In 1990, New York City recorded 2,245 murders and more than half a million criminal complaints.1 The subway system had become a shorthand for civic surrender. Turnstiles were jumped a quarter-million times a day. Graffiti blanketed every car. The platforms reeked. And the passengers understood, without anyone having to say so, that they were on their own.
It was not simply that crime was high. It was that disorder had become the city's resting state — the condition to which everything, left alone, would return.
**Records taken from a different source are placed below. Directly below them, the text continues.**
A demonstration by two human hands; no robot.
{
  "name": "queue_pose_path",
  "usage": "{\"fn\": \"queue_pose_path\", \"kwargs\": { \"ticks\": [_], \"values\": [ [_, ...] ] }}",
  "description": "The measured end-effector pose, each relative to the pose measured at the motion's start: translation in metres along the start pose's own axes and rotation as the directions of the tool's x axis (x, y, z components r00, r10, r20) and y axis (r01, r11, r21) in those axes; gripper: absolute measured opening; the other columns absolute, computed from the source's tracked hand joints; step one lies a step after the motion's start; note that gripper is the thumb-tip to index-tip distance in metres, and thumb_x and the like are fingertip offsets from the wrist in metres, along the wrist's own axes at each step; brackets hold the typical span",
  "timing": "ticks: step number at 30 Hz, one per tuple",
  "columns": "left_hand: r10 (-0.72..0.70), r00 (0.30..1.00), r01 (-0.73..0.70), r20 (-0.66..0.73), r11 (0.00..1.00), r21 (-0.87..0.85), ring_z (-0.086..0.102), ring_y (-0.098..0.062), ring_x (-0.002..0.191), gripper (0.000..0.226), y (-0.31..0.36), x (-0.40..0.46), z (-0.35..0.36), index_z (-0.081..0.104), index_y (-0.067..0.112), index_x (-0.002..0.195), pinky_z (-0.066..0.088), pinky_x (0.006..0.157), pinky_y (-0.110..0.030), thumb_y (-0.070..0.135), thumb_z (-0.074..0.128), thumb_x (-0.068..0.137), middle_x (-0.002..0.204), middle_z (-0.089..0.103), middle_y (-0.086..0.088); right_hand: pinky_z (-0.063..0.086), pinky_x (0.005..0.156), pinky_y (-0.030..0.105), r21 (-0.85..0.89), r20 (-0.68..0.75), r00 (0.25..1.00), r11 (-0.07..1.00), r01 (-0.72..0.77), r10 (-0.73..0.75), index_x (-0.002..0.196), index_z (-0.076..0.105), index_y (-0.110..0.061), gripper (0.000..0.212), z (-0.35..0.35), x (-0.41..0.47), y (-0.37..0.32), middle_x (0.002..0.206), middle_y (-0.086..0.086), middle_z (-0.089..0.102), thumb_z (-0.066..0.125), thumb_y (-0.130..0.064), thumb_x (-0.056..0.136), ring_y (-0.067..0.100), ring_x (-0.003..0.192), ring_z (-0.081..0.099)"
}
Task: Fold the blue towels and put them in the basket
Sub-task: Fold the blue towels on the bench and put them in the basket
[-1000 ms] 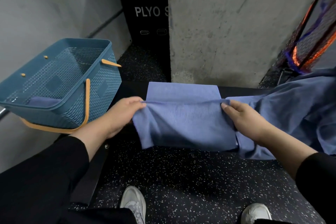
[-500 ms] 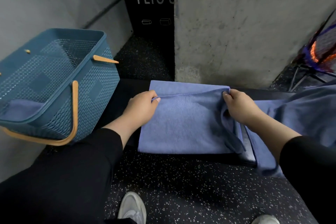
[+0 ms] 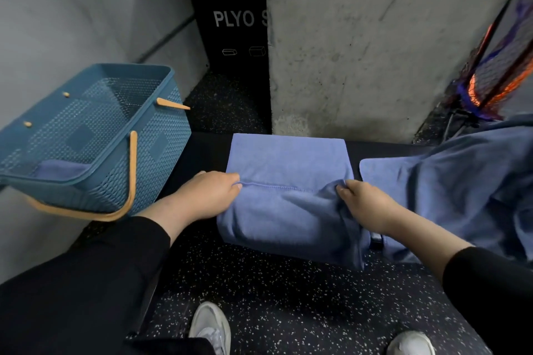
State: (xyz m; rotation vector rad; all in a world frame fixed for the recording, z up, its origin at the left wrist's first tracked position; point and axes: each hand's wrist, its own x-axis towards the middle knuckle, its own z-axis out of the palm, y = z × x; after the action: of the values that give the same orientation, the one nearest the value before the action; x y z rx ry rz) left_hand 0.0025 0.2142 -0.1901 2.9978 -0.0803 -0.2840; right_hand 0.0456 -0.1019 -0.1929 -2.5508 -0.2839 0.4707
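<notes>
Both hands pinch the stitched hem of the blue towel [image 3: 284,204], left hand [image 3: 206,196] at its left end, right hand [image 3: 364,206] at its right; the towel drapes over the worktop's [image 3: 207,153] near edge, its far part lying flat; more blue towels [image 3: 450,190] heap at the right end; the basket [image 3: 95,141], one folded towel [image 3: 59,168] inside, sits at the left end.

A black sign [image 3: 230,20] (lettered "PLYO") stands beside a concrete pillar [image 3: 375,37], above speckled flooring [image 3: 288,297].
</notes>
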Motion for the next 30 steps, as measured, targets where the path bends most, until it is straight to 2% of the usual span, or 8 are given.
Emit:
{"fn": "queue_pose_path", "kwargs": {
  "ticks": [3, 5, 10, 12, 16, 19, 24, 30],
  "values": [
    [0.039, 0.999, -0.04, -0.012, 0.994, -0.1, 0.052, -0.019, 0.073, 0.035, -0.008, -0.011, -0.002, 0.043, 0.019, 0.073, 0.037, 0.069, -0.036, 0.039, 0.039, 0.101, 0.07, 0.052, 0.008, 0.033, 0.062, 0.028, 0.115, -0.056, 0.997, 0.992, 0.053, -0.047, 0.081, 0.053, -0.016, 0.032, -0.001, -0.019, 0.002, 0.076, -0.006, 0.06, 0.04, -0.029, 0.107, 0.01, 0.074, 0.056],
    [0.044, 0.997, -0.065, -0.062, 0.913, -0.403, 0.042, -0.008, 0.06, 0.037, -0.012, -0.017, -0.011, 0.039, 0.017, 0.065, 0.035, 0.062, -0.034, 0.042, 0.046, 0.091, 0.059, 0.045, 0.011, 0.04, 0.065, 0.017, 0.362, -0.158, 0.987, 0.931, 0.054, 0.004, 0.086, 0.061, -0.013, 0.031, -0.007, -0.031, -0.002, 0.078, -0.012, 0.064, 0.043, -0.027, 0.107, -0.006, 0.07, 0.055],
    [-0.146, 0.965, -0.165, -0.218, 0.309, -0.937, 0.047, -0.009, 0.072, 0.021, -0.003, -0.016, -0.046, 0.057, 0.023, 0.066, 0.035, 0.066, -0.029, 0.033, 0.058, 0.085, 0.07, 0.052, 0.004, 0.042, 0.063, 0.013, 0.681, -0.328, 0.937, 0.717, 0.147, 0.119, 0.083, 0.062, -0.009, 0.034, -0.035, -0.029, -0.021, 0.073, -0.014, 0.063, 0.045, -0.029, 0.105, 0.0, 0.069, 0.053],
    [-0.3, 0.919, -0.19, -0.256, 0.232, -0.954, 0.051, -0.015, 0.082, 0.019, -0.002, 0.002, -0.05, 0.062, 0.021, 0.078, 0.038, 0.074, -0.033, 0.035, 0.057, 0.09, 0.082, 0.056, -0.004, 0.05, 0.079, 0.024, 0.755, -0.302, 0.949, 0.631, 0.178, 0.093, 0.092, 0.065, -0.007, 0.034, -0.048, -0.017, -0.03, 0.086, -0.007, 0.07, 0.045, -0.031, 0.105, 0.006, 0.082, 0.063],
    [-0.413, 0.836, -0.111, -0.362, 0.518, -0.848, 0.049, -0.013, 0.081, 0.029, 0.001, 0.044, -0.041, 0.055, 0.011, 0.09, 0.036, 0.073, -0.034, 0.037, 0.047, 0.099, 0.083, 0.056, 0.003, 0.048, 0.082, 0.035, 0.618, -0.345, 0.933, 0.773, 0.143, 0.103, 0.094, 0.063, -0.01, 0.039, -0.055, 0.023, -0.036, 0.087, -0.003, 0.068, 0.042, -0.041, 0.104, 0.015, 0.086, 0.061],
    [-0.326, 0.883, 0.03, -0.337, 0.757, -0.653, 0.054, -0.021, 0.082, 0.021, 0.004, 0.058, -0.017, 0.055, 0.012, 0.099, 0.034, 0.068, -0.033, 0.026, 0.042, 0.106, 0.085, 0.059, -0.002, 0.043, 0.074, 0.03, 0.503, -0.286, 0.954, 0.861, 0.068, 0.091, 0.098, 0.065, -0.008, 0.037, -0.039, 0.049, -0.032, 0.094, -0.001, 0.068, 0.04, -0.033, 0.107, 0.016, 0.091, 0.059],
    [-0.157, 0.98, 0.108, -0.124, 0.937, -0.332, 0.055, -0.033, 0.085, 0.024, -0.002, 0.058, 0.011, 0.043, 0.018, 0.089, 0.043, 0.076, -0.041, 0.032, 0.036, 0.107, 0.085, 0.057, -0.006, 0.038, 0.076, 0.033, 0.234, -0.16, 0.976, 0.967, -0.105, 0.145, 0.104, 0.061, 0.001, 0.044, -0.015, 0.066, -0.013, 0.108, 0.019, 0.066, 0.034, -0.033, 0.108, 0.035, 0.101, 0.059],
    [-0.128, 0.989, 0.113, -0.069, 0.975, -0.19, 0.055, -0.033, 0.088, 0.024, 0.002, 0.043, -0.008, 0.041, 0.018, 0.092, 0.033, 0.073, -0.037, 0.032, 0.032, 0.108, 0.088, 0.057, -0.006, 0.034, 0.075, 0.032, 0.119, -0.067, 0.988, 0.984, -0.132, 0.141, 0.102, 0.059, -0.004, 0.039, -0.015, 0.05, -0.014, 0.1, 0.012, 0.061, 0.035, -0.034, 0.108, 0.031, 0.095, 0.054]
  ]
}}
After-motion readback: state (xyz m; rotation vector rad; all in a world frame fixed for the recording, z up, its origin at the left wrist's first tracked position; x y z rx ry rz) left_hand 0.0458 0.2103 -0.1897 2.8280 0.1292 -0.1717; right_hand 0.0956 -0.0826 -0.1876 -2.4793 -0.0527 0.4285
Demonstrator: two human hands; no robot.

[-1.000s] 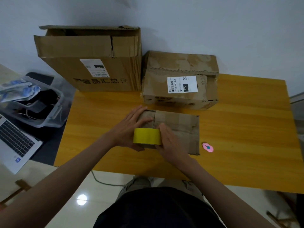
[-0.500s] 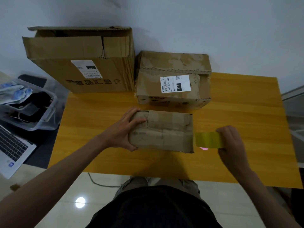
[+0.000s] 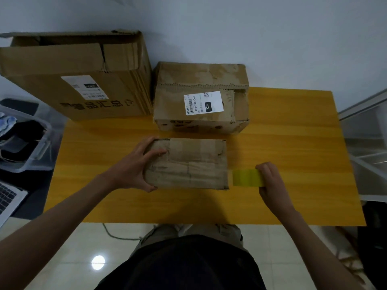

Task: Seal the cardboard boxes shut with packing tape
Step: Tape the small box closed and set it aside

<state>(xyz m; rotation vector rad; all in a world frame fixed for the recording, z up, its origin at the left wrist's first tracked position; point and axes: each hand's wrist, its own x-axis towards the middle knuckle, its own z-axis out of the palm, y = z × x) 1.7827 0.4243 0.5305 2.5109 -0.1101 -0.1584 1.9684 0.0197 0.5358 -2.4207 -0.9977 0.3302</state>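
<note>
Tape roll (image 3: 248, 178), yellow and cylindrical, sits in the right hand (image 3: 272, 185) just beside the right end of the small box (image 3: 187, 164), the same place as half a second ago; one second ago it was at the box's near face with both hands around it. Pink object seen on the table (image 3: 293, 132) earlier is now hidden. Right hand fingers curl around the roll's far side and clamp it. Left hand (image 3: 134, 166) grips the left end of the small box, thumb on the near edge and fingers wrapped over the top, unchanged from the previous frame.

Small box: flat, rectangular, worn brown cardboard with creased, scuffed flaps and a ragged right edge; it lies on the smooth orange wood-grain table. Behind it stands a medium box (image 3: 201, 99), torn along a corrugated flap line, bearing a white shipping label. At rear left stands a large box (image 3: 79, 76) with open top flaps and printed characters. Clear plastic bin (image 3: 27, 143) and laptop (image 3: 8, 197) sit at the left
</note>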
In 1982, criminologists James Q. Wilson and George L. Kelling had published an essay in The Atlantic Monthly called "Broken Windows." Their argument was deceptively simple: visible disorder invites further disorder.2 A broken window left unrepaired signals that no one is watching — and once that signal is sent, the cost of breaking the next one drops to zero. The insight drew from a 1969 Stanford experiment in which abandoned cars in two very different neighborhoods met the same fate once the first signs of damage went unaddressed.3 The neighborhood did not matter. The signal did.
The theory sat largely dormant until 1984, when the head of the New York City Transit Authority launched a campaign to scrub every subway car of graffiti — a baffling priority, critics said, in a city logging record homicides.4 Then in 1990, William Bratton became Transit Police chief. He went after fare evaders, not violent offenders. Plainclothes squads arrested turnstile jumpers, ran background checks, and discovered that many carried weapons or outstanding warrants. When Rudolph Giuliani won the mayoralty in 1993, he hired Bratton as police commissioner and expanded the approach citywide.5
Over the decade, violent crime in New York fell more than fifty-six percent — double the national decline. Homicides dropped seventy-three percent.6
Whether the approach caused the decline remains debated. Researchers have pointed to a larger police force, the waning crack epidemic, and an improving economy.7 The policy's entanglement with stop-and-frisk produced real harm in communities of color.8 But strip away the policing, and what Wilson and Kelling identified was not really about law enforcement. It was about the relationship between visibility and behavior — between what is seen to be tolerated and what is, in fact, tolerated. When a system signals that small violations carry no consequence, it recalibrates everyone's expectations about what the system will accept.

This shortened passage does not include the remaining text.